__Activity__
The reply should give back every entry exactly as written.

__Stored dataset items__

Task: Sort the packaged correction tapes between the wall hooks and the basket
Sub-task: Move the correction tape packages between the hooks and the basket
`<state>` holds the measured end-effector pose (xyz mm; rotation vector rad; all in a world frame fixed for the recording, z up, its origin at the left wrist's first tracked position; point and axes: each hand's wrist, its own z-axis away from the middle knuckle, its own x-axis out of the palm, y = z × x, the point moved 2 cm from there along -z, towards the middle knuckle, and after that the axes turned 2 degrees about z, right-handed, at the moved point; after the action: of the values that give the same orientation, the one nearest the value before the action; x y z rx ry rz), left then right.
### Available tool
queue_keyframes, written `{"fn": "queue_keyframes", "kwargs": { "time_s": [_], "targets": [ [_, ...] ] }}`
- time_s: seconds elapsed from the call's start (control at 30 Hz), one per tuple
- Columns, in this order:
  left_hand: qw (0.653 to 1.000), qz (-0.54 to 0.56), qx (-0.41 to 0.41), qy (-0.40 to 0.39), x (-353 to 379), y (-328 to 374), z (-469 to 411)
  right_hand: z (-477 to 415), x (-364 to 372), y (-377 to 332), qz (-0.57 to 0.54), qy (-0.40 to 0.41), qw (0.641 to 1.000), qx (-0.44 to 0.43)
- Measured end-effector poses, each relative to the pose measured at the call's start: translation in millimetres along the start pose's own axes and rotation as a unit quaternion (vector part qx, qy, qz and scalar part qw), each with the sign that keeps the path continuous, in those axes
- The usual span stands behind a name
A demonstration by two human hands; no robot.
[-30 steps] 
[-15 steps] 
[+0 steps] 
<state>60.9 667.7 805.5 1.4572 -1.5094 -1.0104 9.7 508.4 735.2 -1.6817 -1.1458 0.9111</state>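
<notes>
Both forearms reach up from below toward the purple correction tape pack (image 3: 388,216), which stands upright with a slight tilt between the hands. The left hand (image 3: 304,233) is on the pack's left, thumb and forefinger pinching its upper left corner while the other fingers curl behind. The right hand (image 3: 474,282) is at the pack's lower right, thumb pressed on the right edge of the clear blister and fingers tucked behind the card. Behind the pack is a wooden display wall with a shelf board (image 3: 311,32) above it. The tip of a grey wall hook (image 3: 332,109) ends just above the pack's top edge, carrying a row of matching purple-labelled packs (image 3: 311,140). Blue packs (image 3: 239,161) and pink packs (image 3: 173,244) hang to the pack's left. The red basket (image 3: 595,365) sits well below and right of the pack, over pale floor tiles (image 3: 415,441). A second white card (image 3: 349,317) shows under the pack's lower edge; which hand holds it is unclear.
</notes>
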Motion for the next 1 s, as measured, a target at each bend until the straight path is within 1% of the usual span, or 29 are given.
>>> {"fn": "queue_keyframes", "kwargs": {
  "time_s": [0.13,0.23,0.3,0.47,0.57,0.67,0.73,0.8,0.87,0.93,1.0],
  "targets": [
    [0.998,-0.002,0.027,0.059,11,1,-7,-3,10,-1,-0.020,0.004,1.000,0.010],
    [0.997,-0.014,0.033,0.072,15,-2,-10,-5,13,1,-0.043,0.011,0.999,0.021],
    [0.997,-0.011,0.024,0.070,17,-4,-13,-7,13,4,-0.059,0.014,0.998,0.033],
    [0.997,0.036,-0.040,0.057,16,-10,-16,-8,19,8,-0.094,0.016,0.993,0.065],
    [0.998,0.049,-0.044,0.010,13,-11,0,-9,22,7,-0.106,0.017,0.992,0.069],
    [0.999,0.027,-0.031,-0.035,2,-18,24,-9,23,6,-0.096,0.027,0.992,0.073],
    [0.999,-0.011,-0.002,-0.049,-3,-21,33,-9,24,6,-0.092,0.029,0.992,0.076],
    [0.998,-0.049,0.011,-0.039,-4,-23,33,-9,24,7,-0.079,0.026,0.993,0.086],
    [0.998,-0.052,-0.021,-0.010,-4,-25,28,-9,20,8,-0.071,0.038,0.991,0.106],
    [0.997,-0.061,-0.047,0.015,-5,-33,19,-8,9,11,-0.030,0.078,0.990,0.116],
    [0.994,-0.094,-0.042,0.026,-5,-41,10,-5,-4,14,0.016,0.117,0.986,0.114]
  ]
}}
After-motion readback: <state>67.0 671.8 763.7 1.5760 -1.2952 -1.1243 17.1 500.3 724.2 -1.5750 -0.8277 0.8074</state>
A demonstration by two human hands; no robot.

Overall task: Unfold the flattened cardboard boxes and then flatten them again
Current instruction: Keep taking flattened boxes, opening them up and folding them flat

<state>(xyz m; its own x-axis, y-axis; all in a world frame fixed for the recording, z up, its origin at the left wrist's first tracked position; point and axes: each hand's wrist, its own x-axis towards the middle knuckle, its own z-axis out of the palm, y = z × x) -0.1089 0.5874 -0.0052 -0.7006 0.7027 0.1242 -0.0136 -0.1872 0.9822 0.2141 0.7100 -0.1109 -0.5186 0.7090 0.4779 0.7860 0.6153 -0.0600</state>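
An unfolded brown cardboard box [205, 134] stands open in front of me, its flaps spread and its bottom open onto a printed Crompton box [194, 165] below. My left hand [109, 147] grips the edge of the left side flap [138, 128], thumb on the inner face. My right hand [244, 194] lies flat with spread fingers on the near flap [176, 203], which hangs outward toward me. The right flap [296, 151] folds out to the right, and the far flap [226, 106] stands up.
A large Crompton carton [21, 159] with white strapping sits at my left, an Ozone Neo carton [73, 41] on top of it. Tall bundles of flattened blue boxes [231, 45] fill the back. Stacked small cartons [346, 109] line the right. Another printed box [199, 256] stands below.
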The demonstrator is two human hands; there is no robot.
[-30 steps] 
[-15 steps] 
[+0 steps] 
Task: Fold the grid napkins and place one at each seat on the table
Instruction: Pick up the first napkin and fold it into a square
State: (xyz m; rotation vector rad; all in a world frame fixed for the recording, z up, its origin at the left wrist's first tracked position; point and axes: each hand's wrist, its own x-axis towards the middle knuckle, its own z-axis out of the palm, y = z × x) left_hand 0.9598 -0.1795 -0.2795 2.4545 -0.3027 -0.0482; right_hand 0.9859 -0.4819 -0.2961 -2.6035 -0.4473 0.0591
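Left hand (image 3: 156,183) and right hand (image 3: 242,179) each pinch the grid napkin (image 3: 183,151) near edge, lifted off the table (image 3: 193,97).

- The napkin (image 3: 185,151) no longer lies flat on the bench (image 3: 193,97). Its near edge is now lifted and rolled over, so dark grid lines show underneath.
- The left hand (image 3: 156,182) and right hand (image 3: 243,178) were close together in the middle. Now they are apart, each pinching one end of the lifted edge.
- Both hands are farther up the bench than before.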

__Response__
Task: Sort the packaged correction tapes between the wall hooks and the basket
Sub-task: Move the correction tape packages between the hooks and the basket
`<state>` holds the measured end-effector pose (xyz mm; rotation vector rad; all in a world frame fixed for the recording, z up, its origin at the left wrist's first tracked position; point and axes: each hand's wrist, its own z-axis away from the middle knuckle, its own x-axis out of the palm, y = z × x, the point moved 2 cm from there along -z, towards the middle knuckle, and after that the axes turned 2 degrees about z, right-handed, at the moved point; after the action: of the values that give the same orientation, the one nearest the value before the action; x y z rx ry rz), left then right.
### Available tool
queue_keyframes, written `{"fn": "queue_keyframes", "kwargs": { "time_s": [_], "targets": [ [_, ...] ] }}`
- time_s: seconds elapsed from the call's start (control at 30 Hz), one per tuple
- Columns, in this order:
  left_hand: qw (0.653 to 1.000), qz (-0.54 to 0.56), qx (-0.41 to 0.41), qy (-0.40 to 0.39), x (-353 to 379), y (-328 to 374), z (-469 to 411)
  right_hand: z (-477 to 415), x (-364 to 372), y (-377 to 332), qz (-0.57 to 0.54), qy (-0.40 to 0.41), qw (0.641 to 1.000), qx (-0.44 to 0.43)
- Measured end-effector poses, each relative to the pose measured at the call's start: translation in millimetres along the start pose's own axes and rotation as a unit quaternion (vector part qx, qy, qz and scalar part qw), each with the sign that keeps the path continuous, in those axes
- The usual span stands behind a name
A demonstration by two human hands; no robot.
[-30 steps] 
[-15 steps] 
[+0 steps] 
<state>60.9 667.7 805.5 1.4572 -1.5094 -1.0104 9.7 508.4 735.2 -1.6817 -1.1458 0.9111</state>
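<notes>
Both forearms reach up from below toward the purple correction tape pack (image 3: 388,216), which stands upright with a slight tilt between the hands. The left hand (image 3: 304,233) is on the pack's left, thumb and forefinger pinching its upper left corner while the other fingers curl behind. The right hand (image 3: 474,282) is at the pack's lower right, thumb pressed on the right edge of the clear blister and fingers tucked behind the card. Behind the pack is a wooden display wall with a shelf board (image 3: 311,32) above it. The tip of a grey wall hook (image 3: 332,109) ends just above the pack's top edge, carrying a row of matching purple-labelled packs (image 3: 311,140). Blue packs (image 3: 239,161) and pink packs (image 3: 173,244) hang to the pack's left. The red basket (image 3: 595,365) sits well below and right of the pack, over pale floor tiles (image 3: 415,441). A second white card (image 3: 349,317) shows under the pack's lower edge; which hand holds it is unclear.
</notes>
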Motion for the next 1 s, as measured, a target at each bend until the straight path is within 1% of the usual span, or 29 are given.
>>> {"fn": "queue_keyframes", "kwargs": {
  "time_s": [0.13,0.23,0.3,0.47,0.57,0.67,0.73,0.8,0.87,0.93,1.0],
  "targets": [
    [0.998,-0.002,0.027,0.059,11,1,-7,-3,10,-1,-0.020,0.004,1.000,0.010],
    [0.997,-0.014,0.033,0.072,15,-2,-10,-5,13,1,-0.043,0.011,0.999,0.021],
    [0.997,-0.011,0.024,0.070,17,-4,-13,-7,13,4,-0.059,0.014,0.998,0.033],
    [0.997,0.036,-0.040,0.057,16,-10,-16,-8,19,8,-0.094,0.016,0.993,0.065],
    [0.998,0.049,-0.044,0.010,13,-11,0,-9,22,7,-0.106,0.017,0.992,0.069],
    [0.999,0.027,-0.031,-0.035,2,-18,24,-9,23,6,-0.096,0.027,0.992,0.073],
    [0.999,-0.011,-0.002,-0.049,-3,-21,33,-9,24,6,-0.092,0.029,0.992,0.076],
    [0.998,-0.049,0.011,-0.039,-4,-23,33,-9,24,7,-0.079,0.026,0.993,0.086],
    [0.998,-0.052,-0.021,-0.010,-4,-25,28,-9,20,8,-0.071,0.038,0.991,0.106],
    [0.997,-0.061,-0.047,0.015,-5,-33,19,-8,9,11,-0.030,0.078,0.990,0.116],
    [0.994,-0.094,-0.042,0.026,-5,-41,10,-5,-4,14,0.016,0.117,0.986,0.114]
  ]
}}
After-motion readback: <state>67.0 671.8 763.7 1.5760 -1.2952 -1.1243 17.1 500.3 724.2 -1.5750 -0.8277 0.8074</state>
A demonstration by two human hands; no robot.

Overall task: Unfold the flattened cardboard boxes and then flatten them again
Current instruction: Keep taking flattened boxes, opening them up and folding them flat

<state>(xyz m; its own x-axis, y-axis; all in a world frame fixed for the recording, z up, its origin at the left wrist's first tracked position; point and axes: each hand's wrist, its own x-axis towards the middle knuckle, its own z-axis out of the palm, y = z × x) -0.1089 0.5874 -0.0052 -0.7006 0.7027 0.1242 -0.0136 -0.1872 0.9822 0.2141 0.7100 -0.1109 -0.5186 0.7090 0.4779 0.7860 0.6153 -0.0600</state>
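An unfolded brown cardboard box [205, 134] stands open in front of me, its flaps spread and its bottom open onto a printed Crompton box [194, 165] below. My left hand [109, 147] grips the edge of the left side flap [138, 128], thumb on the inner face. My right hand [244, 194] lies flat with spread fingers on the near flap [176, 203], which hangs outward toward me. The right flap [296, 151] folds out to the right, and the far flap [226, 106] stands up.
A large Crompton carton [21, 159] with white strapping sits at my left, an Ozone Neo carton [73, 41] on top of it. Tall bundles of flattened blue boxes [231, 45] fill the back. Stacked small cartons [346, 109] line the right. Another printed box [199, 256] stands below.
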The demonstrator is two human hands; there is no robot.
[-30 steps] 
[-15 steps] 
[+0 steps] 
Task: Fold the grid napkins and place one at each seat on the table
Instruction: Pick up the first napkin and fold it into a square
State: (xyz m; rotation vector rad; all in a world frame fixed for the recording, z up, its origin at the left wrist's first tracked position; point and axes: each hand's wrist, its own x-axis towards the middle knuckle, its own z-axis out of the palm, y = z × x) left_hand 0.9598 -0.1795 -0.2795 2.4545 -0.3027 -0.0482; right_hand 0.9859 -0.4819 -0.2961 -2.6035 -0.4473 0.0591
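Left hand (image 3: 156,183) and right hand (image 3: 242,179) each pinch the grid napkin (image 3: 183,151) near edge, lifted off the table (image 3: 193,97).

- The napkin (image 3: 185,151) no longer lies flat on the bench (image 3: 193,97). Its near edge is now lifted and rolled over, so dark grid lines show underneath.
- The left hand (image 3: 156,182) and right hand (image 3: 243,178) were close together in the middle. Now they are apart, each pinching one end of the lifted edge.
- Both hands are farther up the bench than before.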

The required response has been given in full.